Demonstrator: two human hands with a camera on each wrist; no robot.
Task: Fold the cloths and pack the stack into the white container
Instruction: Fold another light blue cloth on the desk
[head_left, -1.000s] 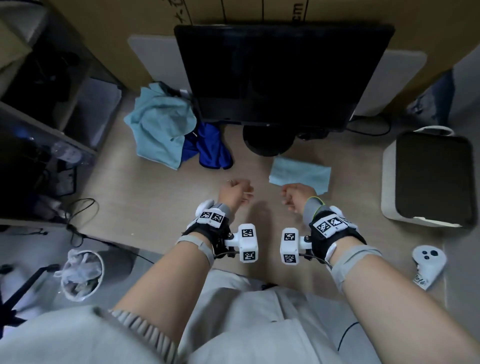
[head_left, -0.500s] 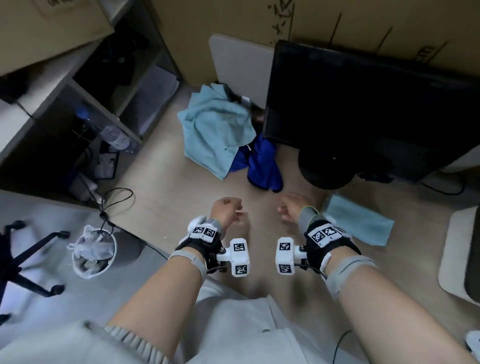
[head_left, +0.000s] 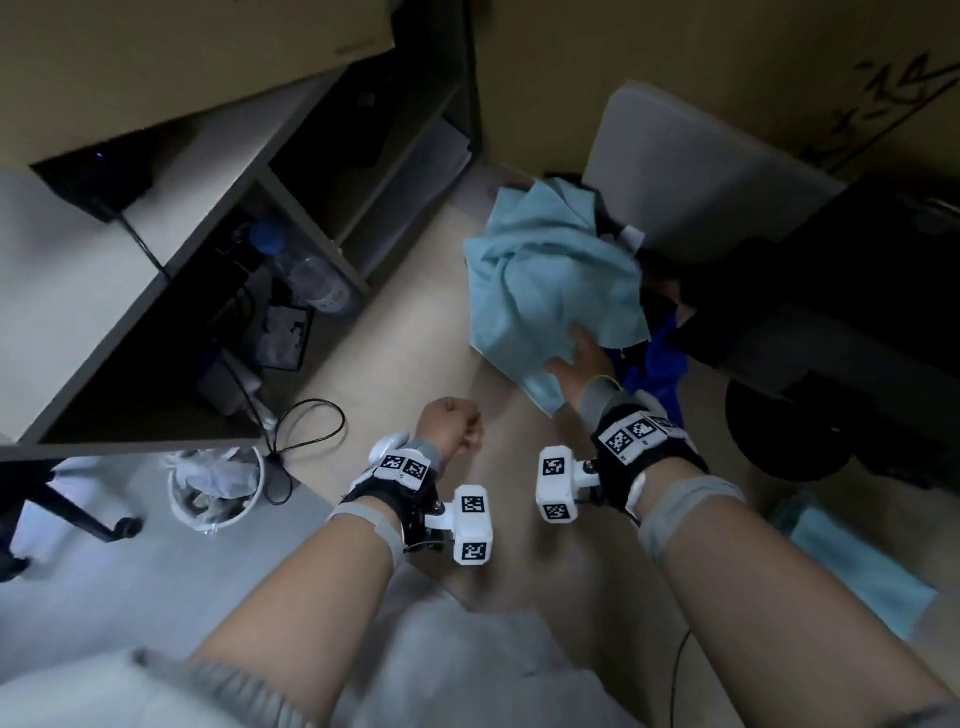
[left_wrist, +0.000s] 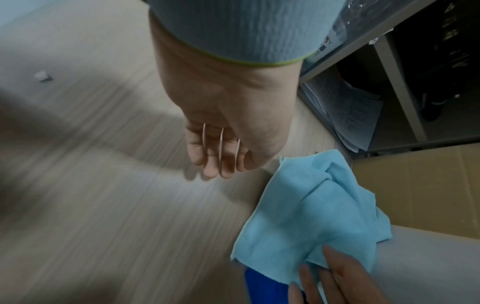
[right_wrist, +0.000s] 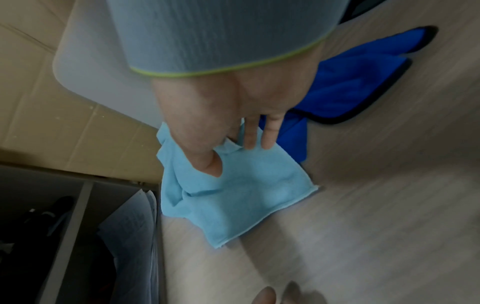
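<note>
A crumpled light blue cloth (head_left: 550, 270) lies on the wooden desk beside the monitor, partly over a dark blue cloth (head_left: 657, 364). My right hand (head_left: 571, 356) grips the light blue cloth's near edge; in the right wrist view the thumb and fingers (right_wrist: 249, 135) pinch a fold of this cloth (right_wrist: 228, 195), with the dark blue cloth (right_wrist: 350, 82) behind. My left hand (head_left: 460, 428) hovers curled into a fist, holding nothing, left of the cloth (left_wrist: 311, 205). A folded light blue cloth (head_left: 857, 561) lies at the right. The white container is out of view.
A black monitor (head_left: 831, 312) and its round base (head_left: 789, 426) stand right of the cloths. A shelf unit (head_left: 291, 218) with a water bottle (head_left: 317, 286) borders the desk's left. Cables (head_left: 306, 431) and a small bin (head_left: 215, 488) sit below left. A grey board (head_left: 691, 171) leans behind.
The head has turned left, so the container left the view. My right hand reached forward and took hold of the crumpled light blue cloth. The left hand stayed curled.
</note>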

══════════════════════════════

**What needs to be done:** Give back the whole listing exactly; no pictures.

**Exercise answer:**
Demonstrator: two human hands with a camera on each wrist; no robot.
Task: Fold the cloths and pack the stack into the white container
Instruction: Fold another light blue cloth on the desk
[head_left, -1.000s] 
[head_left, -0.500s] 
[head_left, +0.000s] 
[left_wrist, +0.000s] 
[right_wrist, +0.000s] 
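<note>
A crumpled light blue cloth (head_left: 550, 270) lies on the wooden desk beside the monitor, partly over a dark blue cloth (head_left: 657, 364). My right hand (head_left: 571, 356) grips the light blue cloth's near edge; in the right wrist view the thumb and fingers (right_wrist: 249, 135) pinch a fold of this cloth (right_wrist: 228, 195), with the dark blue cloth (right_wrist: 350, 82) behind. My left hand (head_left: 460, 428) hovers curled into a fist, holding nothing, left of the cloth (left_wrist: 311, 205). A folded light blue cloth (head_left: 857, 561) lies at the right. The white container is out of view.
A black monitor (head_left: 831, 312) and its round base (head_left: 789, 426) stand right of the cloths. A shelf unit (head_left: 291, 218) with a water bottle (head_left: 317, 286) borders the desk's left. Cables (head_left: 306, 431) and a small bin (head_left: 215, 488) sit below left. A grey board (head_left: 691, 171) leans behind.
The head has turned left, so the container left the view. My right hand reached forward and took hold of the crumpled light blue cloth. The left hand stayed curled.
</note>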

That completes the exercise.